▶ Your assignment:
In the listing below, locate the line containing "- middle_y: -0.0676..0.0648" and the line containing "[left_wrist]". Output both of them and every line between, exactly as written, and nothing more.

▶ Data below:

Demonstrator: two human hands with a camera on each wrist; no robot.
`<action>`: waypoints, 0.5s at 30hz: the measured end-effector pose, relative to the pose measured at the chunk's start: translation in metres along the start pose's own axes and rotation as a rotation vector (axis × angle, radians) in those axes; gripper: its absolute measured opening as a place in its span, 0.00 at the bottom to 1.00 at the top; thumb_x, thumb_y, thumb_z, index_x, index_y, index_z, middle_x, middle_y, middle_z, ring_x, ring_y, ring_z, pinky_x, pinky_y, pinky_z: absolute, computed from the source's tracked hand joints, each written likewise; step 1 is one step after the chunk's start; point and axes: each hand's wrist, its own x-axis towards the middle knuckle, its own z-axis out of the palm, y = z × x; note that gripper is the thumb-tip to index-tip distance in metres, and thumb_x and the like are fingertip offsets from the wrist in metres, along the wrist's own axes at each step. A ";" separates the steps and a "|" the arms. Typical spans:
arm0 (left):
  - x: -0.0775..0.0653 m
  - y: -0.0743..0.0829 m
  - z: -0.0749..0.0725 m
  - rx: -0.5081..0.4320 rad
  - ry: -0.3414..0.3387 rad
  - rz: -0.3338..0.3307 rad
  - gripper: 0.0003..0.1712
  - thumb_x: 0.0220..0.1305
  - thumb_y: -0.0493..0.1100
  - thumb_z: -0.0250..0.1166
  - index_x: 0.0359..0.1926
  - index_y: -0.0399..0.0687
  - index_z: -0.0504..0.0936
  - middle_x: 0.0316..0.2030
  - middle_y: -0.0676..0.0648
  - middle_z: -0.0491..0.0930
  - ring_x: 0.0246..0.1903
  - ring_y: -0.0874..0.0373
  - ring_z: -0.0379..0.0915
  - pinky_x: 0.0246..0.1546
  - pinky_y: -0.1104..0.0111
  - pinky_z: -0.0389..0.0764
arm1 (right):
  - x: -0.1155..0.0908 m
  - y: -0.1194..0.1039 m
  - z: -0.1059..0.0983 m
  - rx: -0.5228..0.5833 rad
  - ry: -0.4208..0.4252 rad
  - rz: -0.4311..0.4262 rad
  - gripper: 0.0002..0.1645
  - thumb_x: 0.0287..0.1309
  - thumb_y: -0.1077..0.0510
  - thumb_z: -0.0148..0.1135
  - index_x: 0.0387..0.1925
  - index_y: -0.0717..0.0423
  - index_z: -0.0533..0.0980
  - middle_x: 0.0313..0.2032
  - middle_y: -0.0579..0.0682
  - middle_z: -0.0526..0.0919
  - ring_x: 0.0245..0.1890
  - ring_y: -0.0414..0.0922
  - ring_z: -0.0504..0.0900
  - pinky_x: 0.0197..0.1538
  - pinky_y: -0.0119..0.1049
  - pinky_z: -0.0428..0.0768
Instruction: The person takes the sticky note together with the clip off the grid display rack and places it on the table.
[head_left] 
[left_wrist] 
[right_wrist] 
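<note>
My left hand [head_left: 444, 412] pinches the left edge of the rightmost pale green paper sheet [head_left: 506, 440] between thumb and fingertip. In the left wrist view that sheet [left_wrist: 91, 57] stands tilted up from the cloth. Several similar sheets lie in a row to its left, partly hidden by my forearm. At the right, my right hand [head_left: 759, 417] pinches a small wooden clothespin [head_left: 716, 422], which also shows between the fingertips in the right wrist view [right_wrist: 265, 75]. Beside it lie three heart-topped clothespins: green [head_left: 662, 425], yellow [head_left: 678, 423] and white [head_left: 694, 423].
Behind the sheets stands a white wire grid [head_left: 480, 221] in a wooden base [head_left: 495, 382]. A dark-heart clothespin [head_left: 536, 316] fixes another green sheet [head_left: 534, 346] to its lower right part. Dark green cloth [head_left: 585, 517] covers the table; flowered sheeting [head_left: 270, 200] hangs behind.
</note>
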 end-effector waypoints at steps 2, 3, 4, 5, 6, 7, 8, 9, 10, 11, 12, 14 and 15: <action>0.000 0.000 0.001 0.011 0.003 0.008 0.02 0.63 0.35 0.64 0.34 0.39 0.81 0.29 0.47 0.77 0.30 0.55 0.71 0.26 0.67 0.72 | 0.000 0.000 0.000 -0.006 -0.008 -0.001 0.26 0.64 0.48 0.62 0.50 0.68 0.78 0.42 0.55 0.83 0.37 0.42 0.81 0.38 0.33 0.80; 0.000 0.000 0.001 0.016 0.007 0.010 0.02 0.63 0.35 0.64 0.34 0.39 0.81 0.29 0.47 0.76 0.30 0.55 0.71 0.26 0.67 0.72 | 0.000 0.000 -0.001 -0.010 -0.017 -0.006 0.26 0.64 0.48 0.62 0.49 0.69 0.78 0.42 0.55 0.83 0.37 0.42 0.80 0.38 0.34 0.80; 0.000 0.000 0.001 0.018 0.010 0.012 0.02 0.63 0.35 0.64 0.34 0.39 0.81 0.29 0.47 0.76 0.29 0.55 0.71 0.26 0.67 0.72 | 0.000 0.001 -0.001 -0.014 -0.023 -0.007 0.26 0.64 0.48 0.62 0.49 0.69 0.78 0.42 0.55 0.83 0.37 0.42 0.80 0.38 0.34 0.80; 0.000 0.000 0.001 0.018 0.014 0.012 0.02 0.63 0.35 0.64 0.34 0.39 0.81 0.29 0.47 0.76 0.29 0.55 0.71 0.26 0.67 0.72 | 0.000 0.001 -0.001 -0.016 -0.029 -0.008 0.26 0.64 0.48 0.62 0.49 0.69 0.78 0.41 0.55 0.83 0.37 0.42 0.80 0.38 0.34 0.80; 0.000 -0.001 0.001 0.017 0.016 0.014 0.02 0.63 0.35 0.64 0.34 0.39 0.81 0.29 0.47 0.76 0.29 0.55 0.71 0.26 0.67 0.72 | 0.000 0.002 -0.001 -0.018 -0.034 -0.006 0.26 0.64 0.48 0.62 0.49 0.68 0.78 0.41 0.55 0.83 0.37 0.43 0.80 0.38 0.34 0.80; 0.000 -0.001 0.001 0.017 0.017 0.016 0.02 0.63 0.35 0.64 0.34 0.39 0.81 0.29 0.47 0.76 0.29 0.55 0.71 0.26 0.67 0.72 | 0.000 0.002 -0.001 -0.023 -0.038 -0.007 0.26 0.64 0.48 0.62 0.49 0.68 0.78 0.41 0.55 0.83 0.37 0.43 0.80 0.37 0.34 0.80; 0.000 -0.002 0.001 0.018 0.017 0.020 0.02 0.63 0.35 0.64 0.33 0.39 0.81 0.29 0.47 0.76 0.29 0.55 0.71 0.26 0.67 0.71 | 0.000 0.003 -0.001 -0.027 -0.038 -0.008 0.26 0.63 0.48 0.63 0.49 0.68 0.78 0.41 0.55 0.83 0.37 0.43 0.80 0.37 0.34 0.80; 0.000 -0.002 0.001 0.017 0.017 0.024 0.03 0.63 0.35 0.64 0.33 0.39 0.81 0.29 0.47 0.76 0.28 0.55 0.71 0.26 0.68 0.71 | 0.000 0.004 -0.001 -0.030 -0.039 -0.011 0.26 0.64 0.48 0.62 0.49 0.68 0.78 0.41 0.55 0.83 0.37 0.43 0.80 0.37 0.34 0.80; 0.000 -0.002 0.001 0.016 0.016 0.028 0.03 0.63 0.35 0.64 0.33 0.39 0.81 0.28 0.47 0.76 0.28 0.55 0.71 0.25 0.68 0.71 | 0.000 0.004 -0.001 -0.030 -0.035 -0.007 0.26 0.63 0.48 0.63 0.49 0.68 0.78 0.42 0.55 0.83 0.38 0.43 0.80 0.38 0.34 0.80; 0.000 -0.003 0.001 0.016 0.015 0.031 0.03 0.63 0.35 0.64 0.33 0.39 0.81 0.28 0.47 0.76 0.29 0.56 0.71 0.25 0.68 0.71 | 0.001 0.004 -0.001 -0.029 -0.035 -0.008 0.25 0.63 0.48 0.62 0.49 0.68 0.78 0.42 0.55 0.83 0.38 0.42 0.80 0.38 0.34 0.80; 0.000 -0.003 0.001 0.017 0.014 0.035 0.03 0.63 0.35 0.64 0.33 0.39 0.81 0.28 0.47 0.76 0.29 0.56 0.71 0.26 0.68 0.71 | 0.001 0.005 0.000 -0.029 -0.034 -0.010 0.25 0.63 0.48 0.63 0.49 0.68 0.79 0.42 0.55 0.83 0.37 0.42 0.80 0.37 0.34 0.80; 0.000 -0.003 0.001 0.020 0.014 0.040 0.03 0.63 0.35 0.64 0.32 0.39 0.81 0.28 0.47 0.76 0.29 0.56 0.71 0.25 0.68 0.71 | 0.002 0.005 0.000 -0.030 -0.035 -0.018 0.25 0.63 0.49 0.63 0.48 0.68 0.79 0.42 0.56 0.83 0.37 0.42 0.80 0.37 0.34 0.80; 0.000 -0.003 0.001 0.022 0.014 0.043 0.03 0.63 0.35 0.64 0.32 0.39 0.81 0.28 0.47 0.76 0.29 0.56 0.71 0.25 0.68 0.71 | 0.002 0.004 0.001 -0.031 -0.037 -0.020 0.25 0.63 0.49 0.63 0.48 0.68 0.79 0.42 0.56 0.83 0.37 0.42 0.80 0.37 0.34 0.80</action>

▶ Task response:
  - middle_y: -0.0676..0.0648
  - middle_z: -0.0491..0.0930
  - ring_x: 0.0246..0.1903
  - ring_y: -0.0874..0.0373
  - ring_z: -0.0379..0.0915
  - pinky_x: 0.0246..0.1546
  - pinky_y: -0.1104..0.0111
  - pinky_z: -0.0389..0.0764
arm1 (right):
  - x: -0.1155..0.0908 m
  - y: -0.1194..0.1039 m
  - z: -0.1059..0.0983 m
  - rx: -0.5228..0.5833 rad
  - ry: -0.4208..0.4252 rad
  - rz: -0.4311..0.4262 rad
  - gripper: 0.0002..0.1645
  - thumb_x: 0.0287..0.1309
  - thumb_y: -0.1077..0.0510
  - thumb_z: -0.0148..0.1135
  - index_x: 0.0387..0.1925
  - index_y: -0.0717..0.0423
  - index_z: -0.0533..0.0980
  - middle_x: 0.0313..0.2032
  - middle_y: -0.0579..0.0682
  - middle_z: -0.0526..0.0919
  - ring_x: 0.0245..0.1890
  - ring_y: -0.0414..0.0922
  - ring_z: -0.0504..0.0900
  - pinky_x: 0.0197..0.1538
  - pinky_y: -0.0119..0.1049
  - pinky_z: -0.0428..0.0768
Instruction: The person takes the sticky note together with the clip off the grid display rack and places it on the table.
[head_left] 
[left_wrist] 

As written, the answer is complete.